Hi linuxworks, what is the behaviour if you do more than "touch up"? Suppose I turn on the device and the pot is at min, then I use the remote to increase the volume to say mid-vol. If I start turning the pot, does it not increase the vol until pass the mid point?... thanks. Looking forward to looking at your code.


----------



## _atari_

Quote:


  Originally Posted by *glt* /img/forum/go_quote.gif 
_Hi linuxworks, what is the behaviour if you do more than "touch up"? Suppose I turn on the device and the pot is at min, then I use the remote to increase the volume to say mid-vol. If I start turning the pot, does it not increase the vol until pass the mid point?... thanks. Looking forward to looking at your code._

 

I personally think rotary encoders are easier for this task - because you would have to have an motor pot to keep it in sync with the real volume - which would be nice too.

 So many possibilities


----------



## linuxworks

Quote:


  Originally Posted by *glt* /img/forum/go_quote.gif 
_Hi linuxworks, what is the behaviour if you do more than "touch up"? Suppose I turn on the device and the pot is at min_

 

the way the logic works, today, is that only CHANGES in the pot cause the vol to change. powerup uses the last saved vol setting (that could have been gotton to via the knob or IR). if you don't touch the knob, it restores the last used value and does not 'scan' the pot unless the knob moves.

  Quote:


 , then I use the remote to increase the volume to say mid-vol. If I start turning the pot, does it not increase the vol until pass the mid point?... thanks. Looking forward to looking at your code. 
 

scene: you power on and you had left the vol setting at, say, 3/4 fullscale, and so it ramps up from zero to 3/4 setting and stays there. as soon as you turn the pot, it essentially throws away any last-value and NOW takes its value directly from the percentage of the pot. so, if you had left the pot at near zero (say) and you touched it just a little, it would read the new value (still near zero, say) and then set the volume based on that.

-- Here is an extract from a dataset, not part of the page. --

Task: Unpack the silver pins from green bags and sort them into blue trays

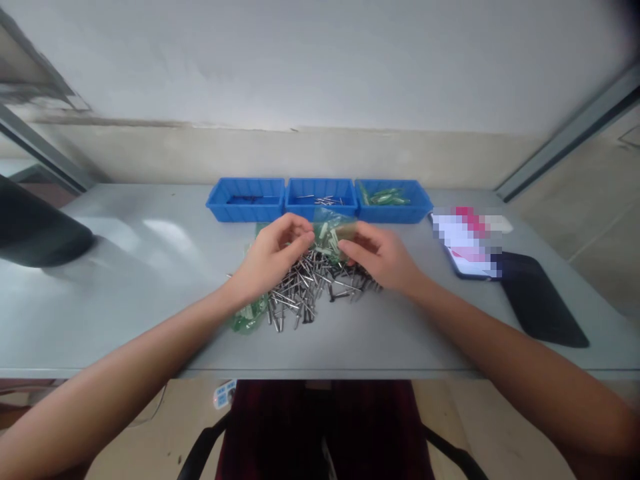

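Observation:
A small clear greenish plastic bag (327, 233) with several pale, peg-like pieces in it is held up between my hands. My left hand (273, 253) has thumb and fingers pinched at the bag's left edge. On the other side, my right hand (383, 257) grips the bag between thumb and fingers. Right below lies a loose pile of silver pop rivets (300, 283), with some black screws (333, 293) mixed in. Another green plastic bag (250, 317) rests at the pile's left side, partly behind my left wrist.
Along the back stand three blue bins: the left bin (245, 212) with dark pieces, the middle bin (320, 213) with silver rivets, the right bin (393, 215) with green bags. A phone (467, 257) and a black flat case (543, 300) lie right; a dark cylinder (40, 223) is left.

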A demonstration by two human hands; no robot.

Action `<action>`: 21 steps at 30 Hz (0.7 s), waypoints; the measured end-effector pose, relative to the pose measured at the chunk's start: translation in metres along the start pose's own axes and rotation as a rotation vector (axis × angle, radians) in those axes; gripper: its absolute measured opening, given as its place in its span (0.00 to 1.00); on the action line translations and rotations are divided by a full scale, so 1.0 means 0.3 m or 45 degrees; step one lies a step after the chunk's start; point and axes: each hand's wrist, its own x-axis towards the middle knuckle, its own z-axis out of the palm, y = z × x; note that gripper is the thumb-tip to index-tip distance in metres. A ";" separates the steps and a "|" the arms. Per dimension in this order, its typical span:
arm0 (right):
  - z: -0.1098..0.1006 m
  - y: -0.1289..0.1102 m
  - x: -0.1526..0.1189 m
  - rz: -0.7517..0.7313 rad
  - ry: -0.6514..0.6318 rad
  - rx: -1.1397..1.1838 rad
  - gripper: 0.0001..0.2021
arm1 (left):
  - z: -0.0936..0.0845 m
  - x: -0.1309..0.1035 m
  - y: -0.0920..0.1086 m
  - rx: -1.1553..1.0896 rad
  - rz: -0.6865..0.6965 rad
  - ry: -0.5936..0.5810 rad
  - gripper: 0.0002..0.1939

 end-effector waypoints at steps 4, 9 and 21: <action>-0.006 -0.005 0.002 0.007 -0.016 0.071 0.09 | 0.000 -0.001 0.004 -0.011 -0.023 -0.011 0.07; -0.012 -0.004 0.006 0.023 -0.034 0.075 0.10 | 0.003 -0.008 0.027 -0.027 -0.031 -0.076 0.07; -0.010 0.007 0.007 0.015 -0.039 0.086 0.09 | -0.004 -0.011 0.025 0.052 -0.040 -0.108 0.09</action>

 ie, the pot always over-rides any 'increment / decrement' that the IR arrow keys previous asked for. the pot does not 'offset' or 'add' to that value, it *replaces* that value.

 that's how it is now. as a first pass, unless there are better ways.


----------



## _atari_

Quote:


  Originally Posted by *linuxworks* /img/forum/go_quote.gif 
_update:



 (note, we're almost at the 6000 lines of C code-point. this stuff really adds up but there's a lot of functionality in this system) 
	

	
	
		
		

		
		
	


	


_

 


 Is it possible to introduce 'Feature defines' since I can assume that not very much space for custom code is left?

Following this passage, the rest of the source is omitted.